Selbst wenn die Rettung von Spielwaren Kurtz gelingt – die Zukunft wird nicht leicht. Denn seit 2013 ist Kurtz auf einem Rückzugsgefecht. Seit sieben Jahren befindet sich der Haupteingang des Ladens nicht mehr am Marktplatz, sondern am rückwärtigen Eingang in der Sporerstraße. Seitdem verkauft auf Teilen der früheren Fläche ein Schweizer Konzern Kaffeekapseln. Die Rückgänge beim Umsatz machte Kurtz damals durch Einsparungen bei der Miete wett, die an die Eigentümerin (Piëch Holding) fließt.

Was damals zur Überlebensstrategie des Geschäftsführenden Gesellschafters Bernd Stocker gehörte, kritisierte der nachfolgende Geschäftsführer Stefan Marder nach dem Verkauf an Kanz: „Aus wirtschaftlicher Sicht würde ich heute noch Ja zu der Verkleinerung der Fläche sagen, „aber unter dem Aspekt der Warenpräsentation würde ich jetzt Nein sagen.“ Das Grundproblem der Spielzeugbranche ist: Nur noch knapp 40 Prozent aller Konsumenten kaufen ihr Spielzeug beim örtlichen Fachgeschäft. 25 Prozent besorgen sich die Modelleisenbahn oder die Rennbahn übers Internet oder bei den Discountern und Drogeriemärkten.

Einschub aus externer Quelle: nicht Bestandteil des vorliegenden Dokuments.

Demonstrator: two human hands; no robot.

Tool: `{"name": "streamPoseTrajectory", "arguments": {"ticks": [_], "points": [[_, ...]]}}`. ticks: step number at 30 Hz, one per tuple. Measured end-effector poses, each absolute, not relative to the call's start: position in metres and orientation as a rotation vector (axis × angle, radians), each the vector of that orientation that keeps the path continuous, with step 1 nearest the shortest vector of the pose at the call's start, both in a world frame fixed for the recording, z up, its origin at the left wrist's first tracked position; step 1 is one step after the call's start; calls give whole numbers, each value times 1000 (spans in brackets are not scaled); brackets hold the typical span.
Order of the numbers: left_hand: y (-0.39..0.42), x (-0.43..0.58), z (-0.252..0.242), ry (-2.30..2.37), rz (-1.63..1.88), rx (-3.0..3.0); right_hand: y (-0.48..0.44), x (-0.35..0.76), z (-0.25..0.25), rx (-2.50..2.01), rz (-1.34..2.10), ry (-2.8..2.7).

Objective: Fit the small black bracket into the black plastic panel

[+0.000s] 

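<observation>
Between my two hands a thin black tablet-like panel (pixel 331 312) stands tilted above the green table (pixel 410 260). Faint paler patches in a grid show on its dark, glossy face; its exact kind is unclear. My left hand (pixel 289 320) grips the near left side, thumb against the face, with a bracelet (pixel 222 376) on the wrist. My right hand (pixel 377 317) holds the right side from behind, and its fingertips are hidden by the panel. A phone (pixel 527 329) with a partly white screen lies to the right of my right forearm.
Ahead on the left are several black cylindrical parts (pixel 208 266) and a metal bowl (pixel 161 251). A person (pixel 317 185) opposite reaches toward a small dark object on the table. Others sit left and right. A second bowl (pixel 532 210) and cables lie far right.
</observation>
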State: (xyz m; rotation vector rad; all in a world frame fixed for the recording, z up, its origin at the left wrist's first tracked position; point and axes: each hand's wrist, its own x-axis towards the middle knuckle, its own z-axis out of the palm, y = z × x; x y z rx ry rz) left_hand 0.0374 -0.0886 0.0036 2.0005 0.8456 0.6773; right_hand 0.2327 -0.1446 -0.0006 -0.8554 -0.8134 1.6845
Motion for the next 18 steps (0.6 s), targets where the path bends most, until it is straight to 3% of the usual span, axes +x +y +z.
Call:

Allerdings setzte auch Marder offensichtlich bei der Übernahme und Neuausrichtung von Kurtz auf eine umstrittene Strategie: „Nur Spielwaren in Gänze anzubieten, würde auf Dauer nicht reichen“, sagte er damals, „daher versuchen wir seit geraumer Zeit, zusätzlich Kinderkonfektion anzubieten.“ Ausgerechnet Textilien. Ein Segment, das bereits vor der Corona-Krise stark unter Druck war.